PPCDefender – Mostly Harmless
I stumbled upon Willie Crawford’s blog and noticed a post about PPCDefender – a piece of software that is supposed to stop programs that try to spy on competitors PPC campaigns. Some notable examples of the “competition spy” variety are GCDetective and AdSpyPro.
I’m not impressed by PPCDefender. Software like AdSpyPro lets you find profitable keywords, ad copy and products. PPCDefender only makes a feeble attempt to protect one of these – the product, or more precisely the landing page. Someone using PPC spy software could still as easily discover your profitable keywords and ads.
PPCDefender is a simple PHP script that achieves some level of “protection” by only allowing visitors who came from Google to see the page. This is done by checking what URL they came from – the “referer” URL feature that most web browsers support. Repeat visitors will also be admitted because PPCDefender creates a cookie to identify them. An experienced programmer could easily spoof the referer URL (or the cookie) and make PPCDefender think the spy script is legitimate visitor. There are also other ways to defeat the “defender” but I won’t describe them here as it would get very technical soon.
And yes, the PPCDefender script is of course “encrypted” and anyone trying to overcome it would have to spend days reverse-engineering it, wouldn’t he?
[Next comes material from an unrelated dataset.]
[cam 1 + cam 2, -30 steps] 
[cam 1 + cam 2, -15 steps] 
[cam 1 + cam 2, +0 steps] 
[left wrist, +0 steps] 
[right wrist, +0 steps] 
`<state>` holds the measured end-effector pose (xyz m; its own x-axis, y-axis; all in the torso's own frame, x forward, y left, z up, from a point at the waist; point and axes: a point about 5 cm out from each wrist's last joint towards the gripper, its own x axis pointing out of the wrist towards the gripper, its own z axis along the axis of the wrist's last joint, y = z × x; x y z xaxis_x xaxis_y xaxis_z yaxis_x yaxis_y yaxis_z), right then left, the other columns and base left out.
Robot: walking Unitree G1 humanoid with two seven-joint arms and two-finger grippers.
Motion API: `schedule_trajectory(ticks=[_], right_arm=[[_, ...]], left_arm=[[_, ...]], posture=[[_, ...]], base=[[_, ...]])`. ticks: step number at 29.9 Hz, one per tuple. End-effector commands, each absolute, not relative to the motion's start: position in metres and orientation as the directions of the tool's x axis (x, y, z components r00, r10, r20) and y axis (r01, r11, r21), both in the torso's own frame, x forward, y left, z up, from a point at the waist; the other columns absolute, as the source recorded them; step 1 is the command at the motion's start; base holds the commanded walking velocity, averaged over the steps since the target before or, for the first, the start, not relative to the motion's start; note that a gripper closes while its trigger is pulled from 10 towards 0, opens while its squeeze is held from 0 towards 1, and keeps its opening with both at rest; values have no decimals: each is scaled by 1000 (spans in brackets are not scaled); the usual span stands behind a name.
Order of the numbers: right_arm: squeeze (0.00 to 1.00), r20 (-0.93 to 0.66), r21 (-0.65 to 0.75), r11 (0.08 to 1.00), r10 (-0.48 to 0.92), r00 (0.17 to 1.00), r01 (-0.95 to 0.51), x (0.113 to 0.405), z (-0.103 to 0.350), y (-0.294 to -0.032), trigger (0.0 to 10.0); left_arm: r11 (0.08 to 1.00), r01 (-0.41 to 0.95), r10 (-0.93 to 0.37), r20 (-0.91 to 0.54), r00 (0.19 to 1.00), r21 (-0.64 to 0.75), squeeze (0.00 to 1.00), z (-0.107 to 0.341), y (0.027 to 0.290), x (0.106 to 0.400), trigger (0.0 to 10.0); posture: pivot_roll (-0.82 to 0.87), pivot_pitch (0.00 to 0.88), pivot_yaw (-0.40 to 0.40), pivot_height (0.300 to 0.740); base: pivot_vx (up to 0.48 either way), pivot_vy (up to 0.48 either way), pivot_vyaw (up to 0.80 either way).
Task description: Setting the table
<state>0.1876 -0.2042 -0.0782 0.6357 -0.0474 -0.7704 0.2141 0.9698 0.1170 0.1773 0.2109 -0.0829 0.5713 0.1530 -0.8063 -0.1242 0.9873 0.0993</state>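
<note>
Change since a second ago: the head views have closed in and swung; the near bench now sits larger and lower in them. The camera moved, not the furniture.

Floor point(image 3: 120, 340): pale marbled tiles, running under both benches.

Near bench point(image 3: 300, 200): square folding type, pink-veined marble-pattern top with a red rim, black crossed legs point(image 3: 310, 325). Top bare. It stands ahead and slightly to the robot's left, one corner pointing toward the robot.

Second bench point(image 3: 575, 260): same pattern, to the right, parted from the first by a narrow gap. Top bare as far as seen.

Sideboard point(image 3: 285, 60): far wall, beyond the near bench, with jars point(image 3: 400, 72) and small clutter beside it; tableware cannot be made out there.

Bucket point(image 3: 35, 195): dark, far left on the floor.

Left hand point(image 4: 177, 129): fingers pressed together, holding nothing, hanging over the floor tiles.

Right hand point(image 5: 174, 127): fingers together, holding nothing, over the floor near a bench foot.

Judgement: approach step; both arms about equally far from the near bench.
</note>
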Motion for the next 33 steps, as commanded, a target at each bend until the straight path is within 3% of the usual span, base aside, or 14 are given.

No, not really. The encryption (actually obfuscation) is trivial and it wouldn’t take more than half an hour for someone with enough PHP experience to crack it.
PPCDefender in it’s current form is only a temporary annoyance that the PPC spy programmers could solve in less than a day. The defenders author promises to keep up to date with competition spy software evolution and update PPCDefender as needed… we’ll see how that goes. I suspect he won’t have much success.
If you’re really paranoid…
If you really want to protect your AdWords ads from scripts like GCDetective you could change the Display URL and/or the Target URL for each ad frequently (at least once a day). I haven’t tried to reverse-engineer PPC spy software but I think it probably uses the URL(s) to identify each ad. PPC spies aim to find ads that run for a long time and if the URL changed often it would look like they are different ads every day. For an even more reliable protection you could slightly change the ad text, display URL, target URL and the product link on the landing page and identifiable portions of the page (like title, etc). This process can be automated with some effot but is it worth it?
I think for the anti-intelligence tools this will be a losing fight overall.